Real-Time Optimal Trajectory Generation for Constrained Dynamical Systems
Mark B. Milam
PhD Dissertation, Control and Dynamical Systems
With the advent of powerful computing and efficient computational algorithms,
real-time solutions to constrained optimal control problems are nearing a reality. In
this thesis, we develop a computationally efficient Nonlinear Trajectory Generation
(NTG) algorithm and describe its software implementation to solve, in real-time,
nonlinear optimal trajectory generation problems for constrained systems. NTG is
a nonlinear trajectory generation software package that combines nonlinear control
theory, B-spline basis functions, and nonlinear programming. We compare NTG
with other numerical optimal control problem solution techniques, such as direct
collocation, shooting, adjoints, and differential inclusions.

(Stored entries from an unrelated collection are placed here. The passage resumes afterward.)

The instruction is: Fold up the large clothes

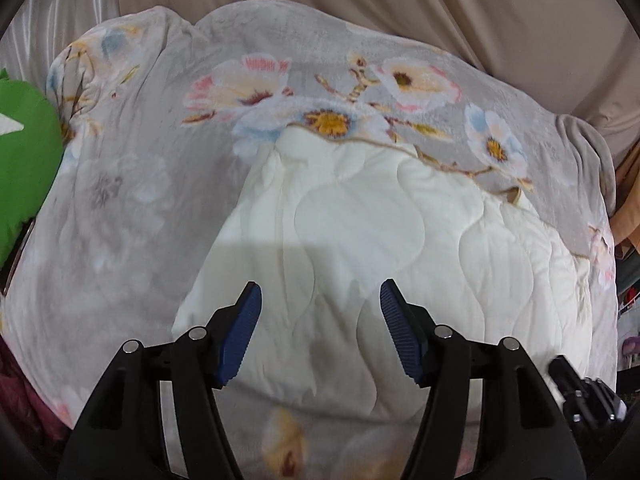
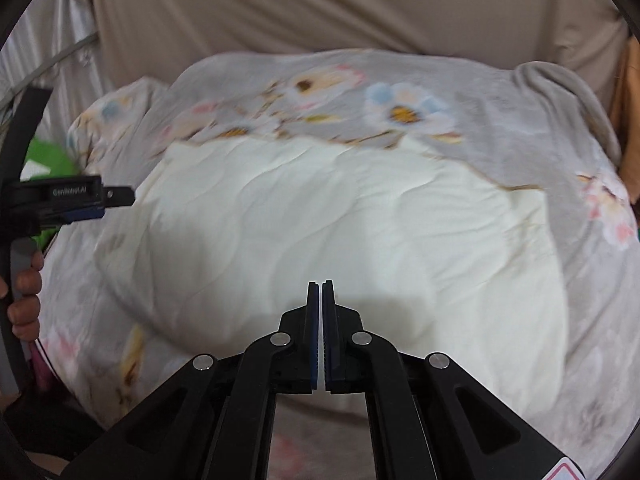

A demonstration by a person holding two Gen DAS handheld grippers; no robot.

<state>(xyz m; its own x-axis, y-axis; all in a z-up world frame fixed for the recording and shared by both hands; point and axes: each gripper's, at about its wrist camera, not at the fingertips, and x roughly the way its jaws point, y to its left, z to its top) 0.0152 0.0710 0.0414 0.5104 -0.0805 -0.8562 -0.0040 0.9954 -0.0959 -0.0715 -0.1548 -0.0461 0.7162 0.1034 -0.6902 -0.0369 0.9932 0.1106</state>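
Observation:
A large grey floral blanket [image 1: 140, 200] lies spread out, with its cream quilted lining [image 1: 380, 232] folded over on top in the middle. It also shows in the right wrist view, the blanket [image 2: 500, 112] around the cream lining [image 2: 340, 220]. My left gripper [image 1: 320, 300] is open and empty, hovering above the near part of the cream lining. My right gripper [image 2: 322, 284] is shut with nothing between its pads, above the lining's near edge. The left gripper [image 2: 100, 200] shows at the left edge of the right wrist view, held by a hand.
A green cushion [image 1: 24, 160] lies at the blanket's left edge. Beige draped fabric [image 1: 440, 8] hangs behind the blanket. An orange cloth [image 1: 628, 200] and clutter sit at the far right. A dark red fabric [image 1: 24, 400] lies at the lower left.

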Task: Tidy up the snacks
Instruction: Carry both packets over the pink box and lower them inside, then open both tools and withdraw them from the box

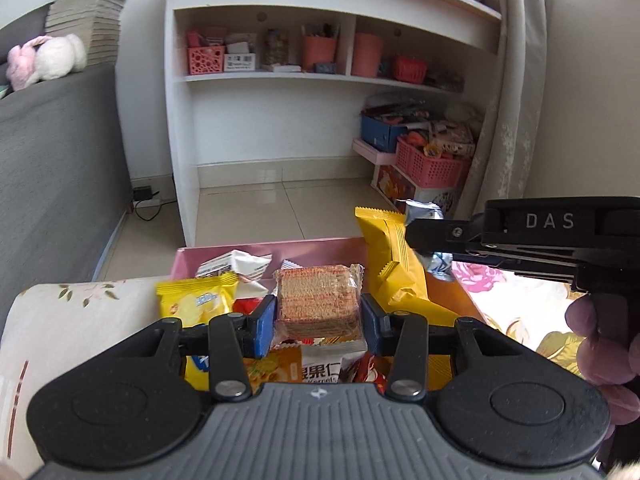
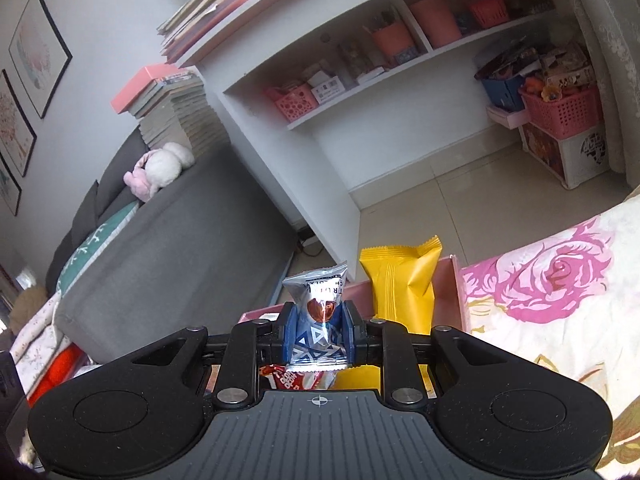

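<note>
My left gripper (image 1: 319, 320) is shut on a clear-wrapped stack of brown wafer biscuits (image 1: 318, 300) and holds it over a pink box (image 1: 256, 249) filled with snack packets. A tall yellow packet (image 1: 394, 256) stands at the box's right side; it also shows in the right wrist view (image 2: 400, 284). My right gripper (image 2: 319, 340) is shut on a small silver and blue snack packet (image 2: 318, 308) above the box. In the left wrist view the right gripper (image 1: 430, 242) reaches in from the right with that packet (image 1: 424, 210).
A yellow chip bag (image 1: 194, 300) and white packets (image 1: 236, 264) lie in the box. The box sits on a floral cloth (image 2: 540, 280). A white shelf unit (image 1: 320, 80), a pink basket (image 1: 430, 164) and a grey sofa (image 2: 180, 240) stand beyond on the tiled floor.
</note>
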`<state>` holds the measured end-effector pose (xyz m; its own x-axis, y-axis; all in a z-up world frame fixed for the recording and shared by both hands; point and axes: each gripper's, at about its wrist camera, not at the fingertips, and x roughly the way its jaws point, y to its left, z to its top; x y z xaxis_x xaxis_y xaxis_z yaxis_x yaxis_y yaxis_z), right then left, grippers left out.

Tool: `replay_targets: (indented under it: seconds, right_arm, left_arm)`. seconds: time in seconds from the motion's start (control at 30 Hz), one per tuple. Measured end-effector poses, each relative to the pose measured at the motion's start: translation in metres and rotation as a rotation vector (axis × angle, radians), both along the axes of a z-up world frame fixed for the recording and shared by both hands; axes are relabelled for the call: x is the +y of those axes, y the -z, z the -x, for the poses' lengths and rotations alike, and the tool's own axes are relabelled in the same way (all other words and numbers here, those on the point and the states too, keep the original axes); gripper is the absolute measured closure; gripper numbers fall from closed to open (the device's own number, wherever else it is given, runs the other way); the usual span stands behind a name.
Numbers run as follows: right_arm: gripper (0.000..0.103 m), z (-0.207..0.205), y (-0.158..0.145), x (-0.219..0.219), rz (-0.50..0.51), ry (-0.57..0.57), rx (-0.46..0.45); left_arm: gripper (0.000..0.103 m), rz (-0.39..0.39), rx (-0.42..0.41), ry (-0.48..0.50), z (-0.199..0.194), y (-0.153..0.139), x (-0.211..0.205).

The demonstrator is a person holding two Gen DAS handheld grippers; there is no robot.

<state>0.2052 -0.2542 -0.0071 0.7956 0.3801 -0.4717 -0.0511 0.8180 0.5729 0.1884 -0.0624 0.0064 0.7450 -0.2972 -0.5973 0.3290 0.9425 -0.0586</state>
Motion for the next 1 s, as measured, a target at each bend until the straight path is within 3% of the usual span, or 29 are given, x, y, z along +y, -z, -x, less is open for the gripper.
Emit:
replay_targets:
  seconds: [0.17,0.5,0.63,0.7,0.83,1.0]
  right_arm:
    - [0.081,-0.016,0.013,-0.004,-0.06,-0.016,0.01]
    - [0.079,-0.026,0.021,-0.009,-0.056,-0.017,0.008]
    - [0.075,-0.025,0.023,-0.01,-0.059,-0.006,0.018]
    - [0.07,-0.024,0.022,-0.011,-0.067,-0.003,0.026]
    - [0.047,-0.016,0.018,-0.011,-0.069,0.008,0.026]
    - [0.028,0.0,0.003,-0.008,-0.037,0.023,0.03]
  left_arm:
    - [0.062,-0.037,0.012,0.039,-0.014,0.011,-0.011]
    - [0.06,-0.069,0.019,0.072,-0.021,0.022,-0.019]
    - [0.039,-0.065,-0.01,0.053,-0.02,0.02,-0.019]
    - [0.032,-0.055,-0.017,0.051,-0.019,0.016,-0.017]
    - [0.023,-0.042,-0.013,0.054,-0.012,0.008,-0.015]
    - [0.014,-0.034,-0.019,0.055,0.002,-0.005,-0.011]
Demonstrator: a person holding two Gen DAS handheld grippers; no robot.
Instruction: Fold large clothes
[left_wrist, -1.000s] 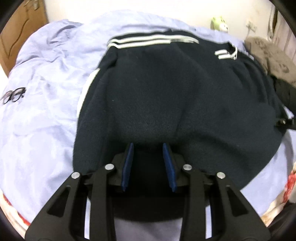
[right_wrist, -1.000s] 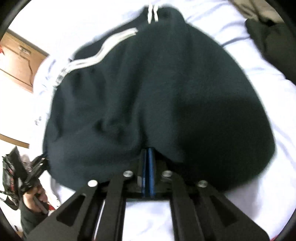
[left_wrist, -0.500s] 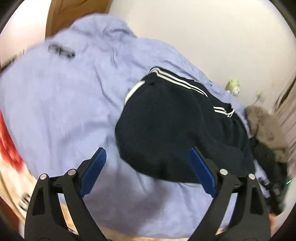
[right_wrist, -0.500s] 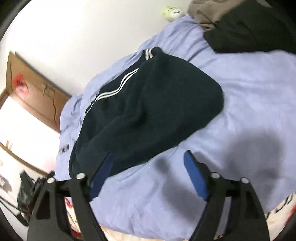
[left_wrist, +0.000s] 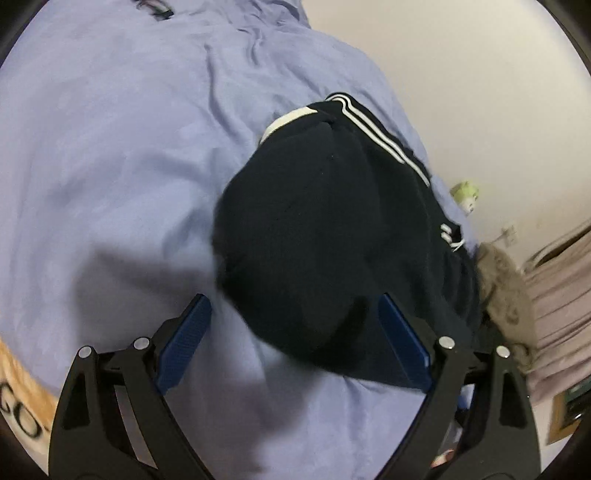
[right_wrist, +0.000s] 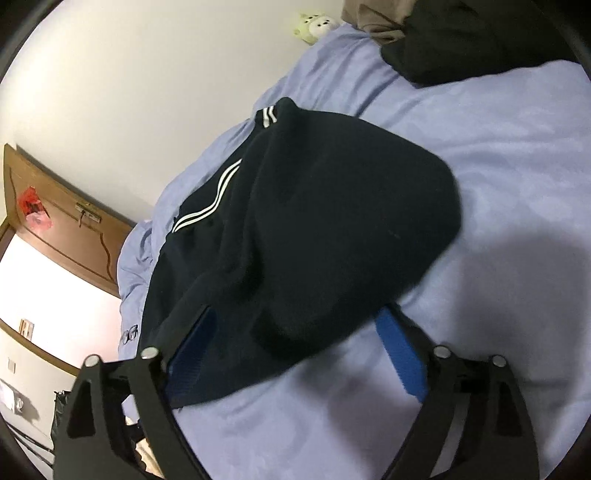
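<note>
A dark navy fleece garment (left_wrist: 332, 236) with white stripes lies folded on a light blue bedsheet (left_wrist: 110, 166). It also shows in the right wrist view (right_wrist: 314, 229). My left gripper (left_wrist: 295, 339) is open, its blue pads apart at the garment's near edge, holding nothing. My right gripper (right_wrist: 295, 350) is open too, its pads spread at the garment's near edge; the left pad (right_wrist: 192, 343) is partly hidden by the cloth.
A pair of glasses (right_wrist: 129, 334) lies on the sheet beyond the garment. A green plush toy (right_wrist: 316, 24) sits by the wall. A heap of brown and black clothes (right_wrist: 443, 40) lies at the bed's far right. A wooden door (right_wrist: 55, 206) stands at left.
Both grippers opened and let go of the garment, then drew back and up from it. Both views swung and the grippers have since come closer to the garment's near edge.
</note>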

We demonstrate the performance of NTG on the Caltech Ducted Fan testbed.
Aggressive, constrained optimal control problems are solved in real-time for hover-
to-hover, forward flight, and terrain avoidance test cases. Real-time trajectory
generation results are shown for both the two-degree of freedom and receding
horizon control designs. Further experimental demonstration is provided with the
station-keeping, reconfiguration, and deconfiguration of micro-satellite formation
with complex nonlinear constraints. Successful application of NTG in these cases
demonstrates reliable real-time trajectory generation, even for highly nonlinear
and non-convex systems. The results are among the first to apply receding horizon
control techniques for agile flight in an experimental setting, using representative dynamics and computation.
PhD Dissertation (PDF, 176 pages, 3135K)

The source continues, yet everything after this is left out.